Florida Panel: Tax Services. Really.

The Florida Taxation and Budget Reform Commission, which meets once a generation (true) to recommend structural changes to Florida's tax system, has come up with a good one: expanding the sales tax base to include more services.

This very sensible idea has an unfortunate history of inducing groans wherever it's brought up; just ask lawmakers right now in Maryland or Michigan.

But that doesn't mean it's a bad idea: it's not. It just means that implementing a sales tax on services would require taking unwarranted tax breaks away from very specific groups who would like to keep them, thank you very much, and who tend to have lobbyists on call 24-7 ready to defend these tax breaks. And that's a tall order.

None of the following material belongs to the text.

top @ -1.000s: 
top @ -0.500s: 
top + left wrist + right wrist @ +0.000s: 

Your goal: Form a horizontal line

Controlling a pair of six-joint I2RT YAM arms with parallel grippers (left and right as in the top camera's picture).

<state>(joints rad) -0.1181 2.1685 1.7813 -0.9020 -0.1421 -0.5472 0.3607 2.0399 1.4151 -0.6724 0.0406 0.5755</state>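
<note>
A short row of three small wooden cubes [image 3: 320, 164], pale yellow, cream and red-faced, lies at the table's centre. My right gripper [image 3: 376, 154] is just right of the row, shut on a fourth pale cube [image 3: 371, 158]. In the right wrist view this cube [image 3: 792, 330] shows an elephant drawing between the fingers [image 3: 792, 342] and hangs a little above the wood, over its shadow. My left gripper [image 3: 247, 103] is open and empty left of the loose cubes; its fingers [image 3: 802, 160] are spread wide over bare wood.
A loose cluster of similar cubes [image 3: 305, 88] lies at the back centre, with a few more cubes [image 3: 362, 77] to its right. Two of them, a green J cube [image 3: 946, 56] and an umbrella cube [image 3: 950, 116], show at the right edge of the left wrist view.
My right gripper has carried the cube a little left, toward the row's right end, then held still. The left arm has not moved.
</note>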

Florida lawmakers probably know this better than anyone, since they were among the first (and only) states to pass (and quickly repeal) something approaching a comprehensive sales tax on services, back in the late 1980s. But at least one member of the commission who remembers those days, Martha Barnett, thinks the bitter experience from the last go-round should be used to help push through this always-good idea now. The problem last time, she thinks, was that lawmakers rushed the process:
"We tried to do too much too fast with too little information," she said.
Lawmakers in Maryland and Michigan would probably nod their heads in agreement on that one, as well.

It's easy, of course, for an unelected body such as the Commission to propose something as politically volatile as a services tax. And if lawmakers act on the Commission's recommendation, they can count on a lot of political opposition.